* [What is needed]: Output nothing but the lines from the first line of the entries to the line with "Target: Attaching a", inclusive, exactly as they read.
START Data to examine
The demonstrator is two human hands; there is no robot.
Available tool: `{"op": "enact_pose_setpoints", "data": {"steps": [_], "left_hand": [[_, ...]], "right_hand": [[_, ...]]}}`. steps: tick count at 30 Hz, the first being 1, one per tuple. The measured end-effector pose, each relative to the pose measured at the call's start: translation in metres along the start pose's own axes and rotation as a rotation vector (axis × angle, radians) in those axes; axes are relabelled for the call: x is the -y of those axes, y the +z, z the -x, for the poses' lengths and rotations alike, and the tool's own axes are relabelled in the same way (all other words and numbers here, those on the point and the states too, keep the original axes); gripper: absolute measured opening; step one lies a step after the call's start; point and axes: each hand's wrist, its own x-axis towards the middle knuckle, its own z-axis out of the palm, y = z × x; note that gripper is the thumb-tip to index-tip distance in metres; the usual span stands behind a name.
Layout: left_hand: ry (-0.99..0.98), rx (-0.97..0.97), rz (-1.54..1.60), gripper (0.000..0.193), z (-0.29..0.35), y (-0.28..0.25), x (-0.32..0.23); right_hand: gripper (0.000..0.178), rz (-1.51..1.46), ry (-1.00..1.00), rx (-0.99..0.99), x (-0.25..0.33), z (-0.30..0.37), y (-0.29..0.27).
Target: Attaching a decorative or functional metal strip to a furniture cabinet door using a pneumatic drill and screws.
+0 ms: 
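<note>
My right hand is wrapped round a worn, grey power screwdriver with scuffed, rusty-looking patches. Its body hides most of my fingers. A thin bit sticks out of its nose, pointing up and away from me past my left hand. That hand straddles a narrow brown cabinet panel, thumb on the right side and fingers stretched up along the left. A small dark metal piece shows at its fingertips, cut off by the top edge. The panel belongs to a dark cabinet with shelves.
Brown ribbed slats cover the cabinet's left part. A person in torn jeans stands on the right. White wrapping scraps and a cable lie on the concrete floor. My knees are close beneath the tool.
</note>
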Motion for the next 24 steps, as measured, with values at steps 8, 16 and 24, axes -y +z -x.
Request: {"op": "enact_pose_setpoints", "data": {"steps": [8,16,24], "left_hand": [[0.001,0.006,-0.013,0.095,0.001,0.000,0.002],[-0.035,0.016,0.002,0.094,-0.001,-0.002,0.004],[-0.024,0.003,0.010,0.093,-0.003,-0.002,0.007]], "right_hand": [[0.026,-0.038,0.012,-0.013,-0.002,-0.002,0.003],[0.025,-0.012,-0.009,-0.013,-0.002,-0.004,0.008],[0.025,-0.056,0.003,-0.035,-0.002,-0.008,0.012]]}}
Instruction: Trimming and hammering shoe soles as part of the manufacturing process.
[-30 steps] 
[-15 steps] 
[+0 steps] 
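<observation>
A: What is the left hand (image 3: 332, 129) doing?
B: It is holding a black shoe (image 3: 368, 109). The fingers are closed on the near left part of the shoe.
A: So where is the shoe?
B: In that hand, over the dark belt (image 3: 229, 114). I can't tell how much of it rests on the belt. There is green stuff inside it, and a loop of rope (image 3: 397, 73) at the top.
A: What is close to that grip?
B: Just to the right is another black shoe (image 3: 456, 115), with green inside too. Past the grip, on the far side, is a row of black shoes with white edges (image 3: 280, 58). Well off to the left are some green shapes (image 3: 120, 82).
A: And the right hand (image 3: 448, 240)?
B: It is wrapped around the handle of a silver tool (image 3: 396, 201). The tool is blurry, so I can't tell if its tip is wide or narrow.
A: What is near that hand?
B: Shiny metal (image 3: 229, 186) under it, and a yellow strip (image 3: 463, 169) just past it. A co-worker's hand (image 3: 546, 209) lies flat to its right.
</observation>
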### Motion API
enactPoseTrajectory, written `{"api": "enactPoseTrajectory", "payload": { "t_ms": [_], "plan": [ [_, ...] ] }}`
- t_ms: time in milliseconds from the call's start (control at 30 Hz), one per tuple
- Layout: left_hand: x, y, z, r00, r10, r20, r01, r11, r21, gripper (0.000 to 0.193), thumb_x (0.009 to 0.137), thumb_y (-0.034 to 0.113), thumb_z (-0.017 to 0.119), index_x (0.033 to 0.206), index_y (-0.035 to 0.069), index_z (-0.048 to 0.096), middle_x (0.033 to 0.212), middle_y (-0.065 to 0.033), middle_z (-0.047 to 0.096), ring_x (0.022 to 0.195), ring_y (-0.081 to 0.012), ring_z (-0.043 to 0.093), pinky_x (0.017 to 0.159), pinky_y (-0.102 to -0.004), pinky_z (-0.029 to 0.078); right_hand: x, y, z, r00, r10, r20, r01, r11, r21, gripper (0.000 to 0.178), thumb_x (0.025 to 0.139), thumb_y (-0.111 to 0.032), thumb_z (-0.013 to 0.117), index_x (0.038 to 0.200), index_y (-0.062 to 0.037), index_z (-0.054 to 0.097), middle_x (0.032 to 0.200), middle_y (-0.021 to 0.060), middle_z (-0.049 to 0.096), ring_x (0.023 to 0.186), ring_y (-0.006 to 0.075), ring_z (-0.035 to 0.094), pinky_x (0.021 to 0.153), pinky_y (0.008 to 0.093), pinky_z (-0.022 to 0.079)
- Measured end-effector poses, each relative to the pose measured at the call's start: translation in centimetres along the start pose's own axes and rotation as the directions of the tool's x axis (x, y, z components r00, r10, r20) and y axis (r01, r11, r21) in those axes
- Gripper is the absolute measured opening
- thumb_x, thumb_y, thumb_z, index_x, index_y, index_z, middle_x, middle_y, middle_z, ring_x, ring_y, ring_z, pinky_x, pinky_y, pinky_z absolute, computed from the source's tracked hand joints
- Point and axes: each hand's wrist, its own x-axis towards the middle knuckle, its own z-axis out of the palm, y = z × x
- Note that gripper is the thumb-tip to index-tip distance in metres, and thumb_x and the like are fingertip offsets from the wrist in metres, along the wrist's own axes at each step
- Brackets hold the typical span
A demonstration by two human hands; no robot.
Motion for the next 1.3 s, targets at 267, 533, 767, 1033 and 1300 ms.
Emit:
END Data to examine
* [Solution to this exercise]:
The demonstrator is two human hands; there is no robot.
Available tool: `{"op": "enact_pose_setpoints", "data": {"steps": [_], "left_hand": [[_, ...]], "right_hand": [[_, ...]]}}`. steps: tick count at 30 Hz, the first being 1, one per tuple. The measured end-effector pose, each relative to the pose measured at the call's start: translation in metres along the start pose's own axes and rotation as a rotation vector (axis × angle, radians) in those axes; axes are relabelled for the call: x is the -y of those axes, y the +z, z the -x, for the poses' lengths and rotations alike, and the tool's own axes are relabelled in the same way (all other words and numbers here, those on the point and the states too, keep the original axes); gripper: absolute measured opening; step one lies a step after the call's start; point and axes: each hand's wrist, its own x-axis towards the middle knuckle, its own z-axis out of the palm, y = z × x; note that gripper is the thumb-tip to index-tip distance in metres; the usual span stands behind a name.
Layout: left_hand: ry (-0.99..0.98), rx (-0.97..0.97), rz (-1.54..1.60), gripper (0.000..0.193), z (-0.29..0.35), y (-0.28..0.25), x (-0.32..0.23); right_hand: gripper (0.000..0.178), rz (-1.51..1.46), ry (-1.00..1.00), rx (-0.99..0.99), x (-0.25..0.33), z (-0.30..0.37), y (-0.29..0.27).
Target: Attaching a decorative or functional metal strip to a furniture cabinet door using a pneumatic drill and screws.

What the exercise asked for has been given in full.